**REQUIRED ACTION**. Print the data below exactly as it stands, and keep the pictures out.

--- --- ---

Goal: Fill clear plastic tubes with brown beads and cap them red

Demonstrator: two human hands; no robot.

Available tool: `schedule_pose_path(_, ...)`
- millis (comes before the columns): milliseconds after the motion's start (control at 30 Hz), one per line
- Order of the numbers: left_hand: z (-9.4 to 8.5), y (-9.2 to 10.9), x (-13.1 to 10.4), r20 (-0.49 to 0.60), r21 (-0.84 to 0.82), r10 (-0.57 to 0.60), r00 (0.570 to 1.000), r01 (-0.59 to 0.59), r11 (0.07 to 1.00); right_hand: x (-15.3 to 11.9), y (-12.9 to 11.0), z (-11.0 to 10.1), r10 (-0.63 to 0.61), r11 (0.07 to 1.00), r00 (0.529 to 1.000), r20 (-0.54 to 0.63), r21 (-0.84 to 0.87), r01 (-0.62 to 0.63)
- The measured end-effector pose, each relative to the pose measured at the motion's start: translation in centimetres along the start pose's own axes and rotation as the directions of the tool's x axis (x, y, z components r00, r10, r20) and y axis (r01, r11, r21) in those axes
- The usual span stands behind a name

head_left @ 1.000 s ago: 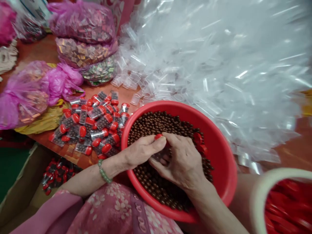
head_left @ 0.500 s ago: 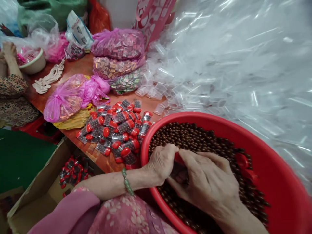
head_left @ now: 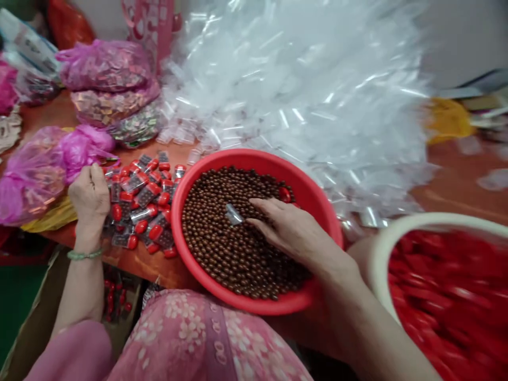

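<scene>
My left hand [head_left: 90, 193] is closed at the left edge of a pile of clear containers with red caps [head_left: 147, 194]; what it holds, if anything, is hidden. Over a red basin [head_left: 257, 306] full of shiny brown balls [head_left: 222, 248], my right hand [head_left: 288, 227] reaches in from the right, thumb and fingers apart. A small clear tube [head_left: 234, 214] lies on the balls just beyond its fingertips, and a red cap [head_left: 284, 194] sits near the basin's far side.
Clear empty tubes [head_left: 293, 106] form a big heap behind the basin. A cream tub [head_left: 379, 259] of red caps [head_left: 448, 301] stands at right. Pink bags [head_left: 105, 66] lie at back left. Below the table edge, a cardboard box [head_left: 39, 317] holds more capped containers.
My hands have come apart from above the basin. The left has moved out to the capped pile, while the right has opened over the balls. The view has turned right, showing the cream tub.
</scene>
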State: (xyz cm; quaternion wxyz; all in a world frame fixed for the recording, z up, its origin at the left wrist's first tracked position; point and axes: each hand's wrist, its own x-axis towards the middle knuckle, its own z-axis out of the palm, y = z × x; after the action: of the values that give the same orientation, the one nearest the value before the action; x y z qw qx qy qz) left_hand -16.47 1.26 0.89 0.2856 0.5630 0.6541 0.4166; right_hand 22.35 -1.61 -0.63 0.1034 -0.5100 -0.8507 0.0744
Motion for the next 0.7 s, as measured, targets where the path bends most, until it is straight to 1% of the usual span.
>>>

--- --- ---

**TASK SOLUTION**.
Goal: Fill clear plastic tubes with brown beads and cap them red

Demonstrator: two human hands; no robot.

Available tool: `schedule_pose_path(_, ...)`
- millis (comes before the columns): milliseconds after the motion's start (control at 30 Hz), one per line
- Order of the numbers: left_hand: z (-9.4 to 8.5), y (-9.2 to 10.9), x (-13.1 to 10.4), r20 (-0.49 to 0.60), r21 (-0.84 to 0.82), r10 (-0.57 to 0.60), r00 (0.570 to 1.000), r01 (-0.59 to 0.59), r11 (0.07 to 1.00); right_hand: x (-15.3 to 11.9), y (-12.9 to 11.0), z (-11.0 to 10.1), r10 (-0.63 to 0.61), r11 (0.07 to 1.00), r00 (0.529 to 1.000), r20 (-0.54 to 0.63), r21 (-0.84 to 0.87), r01 (-0.62 to 0.63)
- The measured end-effector pose, each relative to the pose measured at the motion's start: translation in centimetres along the start pose's own axes and rotation as the directions of the tool's x axis (x, y, z components r00, r10, r20) and y axis (r01, r11, r21) in those axes
- The usual span stands behind a name

head_left @ 1.000 s ago: 
head_left @ 0.500 s ago: 
head_left @ now: 

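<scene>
My left hand [head_left: 90, 193] is closed at the left edge of a pile of clear containers with red caps [head_left: 147, 194]; what it holds, if anything, is hidden. Over a red basin [head_left: 257, 306] full of shiny brown balls [head_left: 222, 248], my right hand [head_left: 288, 227] reaches in from the right, thumb and fingers apart. A small clear tube [head_left: 234, 214] lies on the balls just beyond its fingertips, and a red cap [head_left: 284, 194] sits near the basin's far side.
Clear empty tubes [head_left: 293, 106] form a big heap behind the basin. A cream tub [head_left: 379, 259] of red caps [head_left: 448, 301] stands at right. Pink bags [head_left: 105, 66] lie at back left. Below the table edge, a cardboard box [head_left: 39, 317] holds more capped containers.
My hands have come apart from above the basin. The left has moved out to the capped pile, while the right has opened over the balls. The view has turned right, showing the cream tub.
</scene>
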State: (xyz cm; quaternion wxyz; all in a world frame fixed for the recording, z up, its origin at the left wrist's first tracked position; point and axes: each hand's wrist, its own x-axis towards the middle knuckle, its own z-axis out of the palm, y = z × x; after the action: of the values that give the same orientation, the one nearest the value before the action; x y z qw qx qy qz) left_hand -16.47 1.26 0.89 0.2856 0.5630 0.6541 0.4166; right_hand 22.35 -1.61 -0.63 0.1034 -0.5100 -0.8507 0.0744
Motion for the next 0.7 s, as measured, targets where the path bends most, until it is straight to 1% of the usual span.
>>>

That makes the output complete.